The second area of travel insurance covers things like trip cancellation, flight delays, lost/stolen items, etc. Most of the 'usual suspect' Canadian travel insurance providers in fact only cover medical. Asking for insurance for your 'travels' rather than your medical needs only, usually doubles the cost. I don't know why in Canada they separate the two, in some other countries, they can only sell you a combined policy. That's typical in the UK for example.

Suppose you buy a non-cancellable, non-refundable airline ticket and a family member becomes very ill before your departure. Are you insured for the cost of the ticket if you decide you cannot leave? What if it happens while you are away and you want to return home immediately, are you insured for that? Will your insurer pay for an immediate flight back home?

What if your camera is lost/stolen while you are on vacation, are you covered for that? And just how are you insured for it? For example, a woman hangs her purse from her seat back in a restaurant. It is lifted (stolen) when she is distracted. She reports it as stolen and the insurer denies her claim due to her not having taken 'due care'. She may have 'thought' she was covered for theft and she was, but she was not covered for doing something stupid. 

There are numerous potentially very costly reasons for having travel insurance, that is why it exists. Everyone who does not have insurance is making the decision whether they realize it or not, to assume the risk of their decision and travel forums are full of stories of people who ended up with bills for 100s of thousands of dollars because they didn't have insurance.

https://travel.gc.ca/travelling/documents/travel-insurance

What insurance to have and how much etc. depend entirely on how much risk the individual is prepared to assume themselves. But only a fool takes a risk they cannot afford to pay for. I may be willing to pay to replace a lost camera or buy a ticket to fly back home in an emergency. We are talking about risks of a few hundred or couple of thousand dollars. I am not prepared however to pay 10s or 100s of thousands myself. Anything that could result in bills of that size, I want to have insurance for.

I always think insurance is a funny thing in a way. It is the only think I can think of where we do not want to get something for what we paid. Take live insurance for example. To 'win', you have to die. You are betting you will die before you pay in more than your beneficiary will get out. The insurance company is betting you will live long enough to pay in more than they will pay out. They are after all in business to make a profit, not give away money.
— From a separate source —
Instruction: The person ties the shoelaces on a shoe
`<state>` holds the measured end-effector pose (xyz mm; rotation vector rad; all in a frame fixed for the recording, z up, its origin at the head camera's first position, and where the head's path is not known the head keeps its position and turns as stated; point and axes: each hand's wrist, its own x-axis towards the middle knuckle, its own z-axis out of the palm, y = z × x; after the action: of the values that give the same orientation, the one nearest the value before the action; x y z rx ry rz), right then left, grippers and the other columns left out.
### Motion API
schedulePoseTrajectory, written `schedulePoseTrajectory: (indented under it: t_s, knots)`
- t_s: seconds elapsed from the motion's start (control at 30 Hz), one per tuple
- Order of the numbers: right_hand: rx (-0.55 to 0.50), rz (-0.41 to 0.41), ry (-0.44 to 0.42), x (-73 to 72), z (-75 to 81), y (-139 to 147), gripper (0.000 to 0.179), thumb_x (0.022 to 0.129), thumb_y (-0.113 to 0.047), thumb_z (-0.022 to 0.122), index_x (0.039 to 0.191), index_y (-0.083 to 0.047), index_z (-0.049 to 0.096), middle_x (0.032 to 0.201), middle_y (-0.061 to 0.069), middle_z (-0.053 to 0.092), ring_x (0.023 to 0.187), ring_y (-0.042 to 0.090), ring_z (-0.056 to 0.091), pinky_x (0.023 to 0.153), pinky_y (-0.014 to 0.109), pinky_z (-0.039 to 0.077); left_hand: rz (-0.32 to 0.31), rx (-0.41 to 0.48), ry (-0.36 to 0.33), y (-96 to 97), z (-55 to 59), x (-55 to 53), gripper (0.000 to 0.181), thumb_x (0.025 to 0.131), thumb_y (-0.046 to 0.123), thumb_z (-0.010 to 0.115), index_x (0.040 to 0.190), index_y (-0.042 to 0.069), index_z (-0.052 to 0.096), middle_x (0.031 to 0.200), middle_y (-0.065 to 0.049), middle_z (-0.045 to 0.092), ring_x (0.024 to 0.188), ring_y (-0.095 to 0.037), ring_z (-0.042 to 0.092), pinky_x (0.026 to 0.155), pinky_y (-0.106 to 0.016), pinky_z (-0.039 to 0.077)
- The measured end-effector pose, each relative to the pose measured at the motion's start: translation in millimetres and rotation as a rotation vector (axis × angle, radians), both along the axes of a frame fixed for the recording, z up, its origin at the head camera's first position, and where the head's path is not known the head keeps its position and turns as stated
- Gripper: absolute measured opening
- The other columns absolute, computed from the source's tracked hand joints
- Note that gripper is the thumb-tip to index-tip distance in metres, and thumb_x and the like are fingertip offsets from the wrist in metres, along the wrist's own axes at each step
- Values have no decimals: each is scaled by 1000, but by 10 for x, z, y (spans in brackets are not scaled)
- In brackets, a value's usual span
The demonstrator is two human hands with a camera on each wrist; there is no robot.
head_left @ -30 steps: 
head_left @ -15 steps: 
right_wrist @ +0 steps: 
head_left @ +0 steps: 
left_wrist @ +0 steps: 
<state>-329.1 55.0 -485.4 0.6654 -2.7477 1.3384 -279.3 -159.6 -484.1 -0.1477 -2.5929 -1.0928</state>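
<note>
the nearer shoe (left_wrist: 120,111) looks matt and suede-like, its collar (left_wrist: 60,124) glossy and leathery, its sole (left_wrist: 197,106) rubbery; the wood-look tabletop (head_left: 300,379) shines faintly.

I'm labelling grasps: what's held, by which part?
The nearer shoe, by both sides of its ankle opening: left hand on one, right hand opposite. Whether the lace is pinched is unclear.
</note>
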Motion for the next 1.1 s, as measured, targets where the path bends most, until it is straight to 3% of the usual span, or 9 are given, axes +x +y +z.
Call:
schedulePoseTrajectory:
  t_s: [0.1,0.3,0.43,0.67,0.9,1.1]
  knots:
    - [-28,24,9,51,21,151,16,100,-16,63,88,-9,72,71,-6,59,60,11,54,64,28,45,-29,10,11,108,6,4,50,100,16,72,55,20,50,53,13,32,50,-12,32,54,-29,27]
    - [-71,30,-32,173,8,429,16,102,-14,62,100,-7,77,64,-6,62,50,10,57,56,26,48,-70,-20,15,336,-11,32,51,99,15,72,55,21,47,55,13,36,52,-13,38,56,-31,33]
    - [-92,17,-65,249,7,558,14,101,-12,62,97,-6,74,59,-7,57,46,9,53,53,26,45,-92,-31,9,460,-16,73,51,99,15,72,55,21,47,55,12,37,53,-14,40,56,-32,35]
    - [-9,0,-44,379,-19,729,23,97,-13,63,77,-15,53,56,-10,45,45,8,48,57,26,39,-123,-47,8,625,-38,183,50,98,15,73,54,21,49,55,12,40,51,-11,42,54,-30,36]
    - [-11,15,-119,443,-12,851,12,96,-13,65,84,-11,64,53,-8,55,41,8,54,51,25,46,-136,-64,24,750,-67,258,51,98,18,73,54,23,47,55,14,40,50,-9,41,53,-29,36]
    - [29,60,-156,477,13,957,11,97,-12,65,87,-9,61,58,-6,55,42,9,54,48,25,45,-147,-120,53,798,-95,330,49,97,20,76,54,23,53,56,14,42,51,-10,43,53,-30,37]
So you cannot try to justify insurance in the way you would some other kind of purchase. You hope to never actually realize any 'value for money'. You insure against an 'unlikely event' and hope to never have to claim. You go on your short trip, nothing happens and you come home. You spent say $500 insuring against a problem and that $500 is gone. You could say, 'heck, I could have saved my $500, I didn't need to pay it.' You could say that, it would be very foolish to do so though wouldn't it. Insurance is about 'what if', not about 'I win.'


----------



## agent99 (Sep 11, 2013)

Cold_one said:


> We have
> 
> Cold_one?? Good Idea, I think I will go have one


----------



## Plugging Along (Jan 3, 2011)

james4beach said:


> Can someone remind me, what are the main reasons for getting travel insurance? I have a 2-3 week trip to Asia coming up. Checking with my company health plan, I see that our health plan covers me while travelling. It's a relatively short trip. Are there other big reasons to get travel insurance, even if I'm already covered on health?
> 
> Regarding the question of warm beach destinations... there's always Cuba or the Dominican Republic, both of which are easily accessible from all major Canadian airports. I can't travel to Cuba due to American sanctions, but I went to DR last year with an all exclusive package and it was very, very pleasant. Flights are relatively short too.
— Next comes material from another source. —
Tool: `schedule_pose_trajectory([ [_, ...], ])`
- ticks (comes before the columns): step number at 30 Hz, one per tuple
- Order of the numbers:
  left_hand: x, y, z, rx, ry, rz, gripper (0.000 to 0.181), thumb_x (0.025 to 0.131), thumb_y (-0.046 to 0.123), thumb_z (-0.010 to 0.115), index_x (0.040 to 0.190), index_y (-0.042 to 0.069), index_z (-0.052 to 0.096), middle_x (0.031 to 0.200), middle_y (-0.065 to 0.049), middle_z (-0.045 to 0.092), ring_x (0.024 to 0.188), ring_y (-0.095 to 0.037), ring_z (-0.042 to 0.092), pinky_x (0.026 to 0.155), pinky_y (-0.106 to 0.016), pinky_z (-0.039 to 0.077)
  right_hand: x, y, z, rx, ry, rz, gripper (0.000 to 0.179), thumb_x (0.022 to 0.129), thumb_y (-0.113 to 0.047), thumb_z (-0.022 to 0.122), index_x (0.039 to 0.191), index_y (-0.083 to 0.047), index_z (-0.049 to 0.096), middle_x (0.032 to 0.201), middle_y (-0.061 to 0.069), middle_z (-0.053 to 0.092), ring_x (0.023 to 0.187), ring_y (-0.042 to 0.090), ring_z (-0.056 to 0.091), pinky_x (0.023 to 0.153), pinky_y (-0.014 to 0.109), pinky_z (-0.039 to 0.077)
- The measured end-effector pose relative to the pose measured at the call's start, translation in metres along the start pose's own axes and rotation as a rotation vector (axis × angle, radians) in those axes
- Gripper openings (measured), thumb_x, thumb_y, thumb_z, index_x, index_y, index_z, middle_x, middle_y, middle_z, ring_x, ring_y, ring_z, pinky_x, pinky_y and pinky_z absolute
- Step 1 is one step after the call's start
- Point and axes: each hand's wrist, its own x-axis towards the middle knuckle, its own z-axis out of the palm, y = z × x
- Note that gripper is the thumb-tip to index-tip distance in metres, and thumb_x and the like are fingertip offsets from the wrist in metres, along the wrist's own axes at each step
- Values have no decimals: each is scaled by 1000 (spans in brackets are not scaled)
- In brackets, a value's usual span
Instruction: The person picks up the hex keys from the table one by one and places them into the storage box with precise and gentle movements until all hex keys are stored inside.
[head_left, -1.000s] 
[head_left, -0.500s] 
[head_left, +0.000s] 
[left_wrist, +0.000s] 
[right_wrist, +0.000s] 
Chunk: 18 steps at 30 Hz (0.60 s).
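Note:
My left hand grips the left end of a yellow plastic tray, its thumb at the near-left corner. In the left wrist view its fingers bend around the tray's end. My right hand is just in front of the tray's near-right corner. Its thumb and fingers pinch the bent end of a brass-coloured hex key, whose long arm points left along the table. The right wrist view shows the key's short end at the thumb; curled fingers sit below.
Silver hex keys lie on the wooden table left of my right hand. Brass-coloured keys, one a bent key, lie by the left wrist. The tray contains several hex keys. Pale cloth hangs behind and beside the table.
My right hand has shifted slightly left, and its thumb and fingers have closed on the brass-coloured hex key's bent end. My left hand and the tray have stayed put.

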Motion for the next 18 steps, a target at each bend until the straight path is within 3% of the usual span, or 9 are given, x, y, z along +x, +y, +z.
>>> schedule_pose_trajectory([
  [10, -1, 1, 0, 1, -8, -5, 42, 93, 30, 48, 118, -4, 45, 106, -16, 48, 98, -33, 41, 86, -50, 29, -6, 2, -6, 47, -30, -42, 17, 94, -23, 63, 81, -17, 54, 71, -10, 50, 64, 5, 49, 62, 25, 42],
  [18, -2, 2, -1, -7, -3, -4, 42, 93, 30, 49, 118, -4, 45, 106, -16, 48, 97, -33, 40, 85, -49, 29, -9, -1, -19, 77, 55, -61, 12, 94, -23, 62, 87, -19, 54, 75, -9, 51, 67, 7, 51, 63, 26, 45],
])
I did some extensive research earlier this year when we did an expensive trip to Latin America this summer. My work covered all of our medical needs, and I have really good coverage there, so we didn’t buy more coverage. It would be a worth checking out what your plan covers there. Make sure your bring your policy numbers and you have to call ahead of time if possible.

The other more expensive and trickier part was trip cancellation or trip delay. When ended up having to use it when the air line royally messed up and we ended up not being able to board our plan and had to repay another $3k in order not to miss our tour a day later. My work does not cover this, so we did it through credit card coverage. There are a lot of rules to make sure you know, such as you cannot use more than one credit card to pay for the same item. Ei. You can’t put a deposit on a tour on one credit card then pay with another. You must pay the whole item on one credit card. We were lucky I researched this, as I made sure all our tickets were on one credit card, tours each on their own card, ect to maximize benefit.

We were going to get additional trip cancellation because my mother had a second stroke as we were in the process of booking. but found out it would have been useless to us as spher condition would have been considered unstable, so if something really bad happened, we would not have been covered anyways. Because of this we did not buy the insurance, and had a long family talk about what would happen if one of our elderly parents got ill or worst. We made family plans in case this happened. 

Long story, is medical if probably okay ibut double check with your compnay on the procedures before you leave. Trip cancellation or delay, you may be able to get covered if you have the right credit cards, but it might be worth it for extra. It’s really for those unplananble things.


----------



## james4beach (Nov 15, 2012)

Wow, thanks very much Longtimeago & Plugging Along, really appreciate the good explanations and reasoning process there. I will think about this some more and look into what exactly our company policy covers me for, and how they would pay out.


----------



## ian (Jun 18, 2016)

A friend of ours purchased out of country medical for several years until he realized that his pension plan benefits actually included this..with none of the preexisting requisites. If you are fortunate enough to be on a company pension it is worthwhile to understand if any and what benefits are attached to it.

I feel incredibly fortunate. My pension supplementary medical benefits were somewhat reduced prior to retirement but for some reason 60 day out of country medical with good coverage is still in the benefit list-no pre-existing or age limitations. I keep checking this every year to ensure that it is still provided. These benefits are not entitlements and can be modified, eliminated, etc at any time by the former employer.


----------



## Longtimeago (Aug 8, 2018)

Good point ian. Public service sector employee pension plans for example often have such medical coverage in their pension plans. I know an ex-teacher who would not have been able to afford to continue to travel due to pre-existing conditions if it hadn't been for that pension benefit.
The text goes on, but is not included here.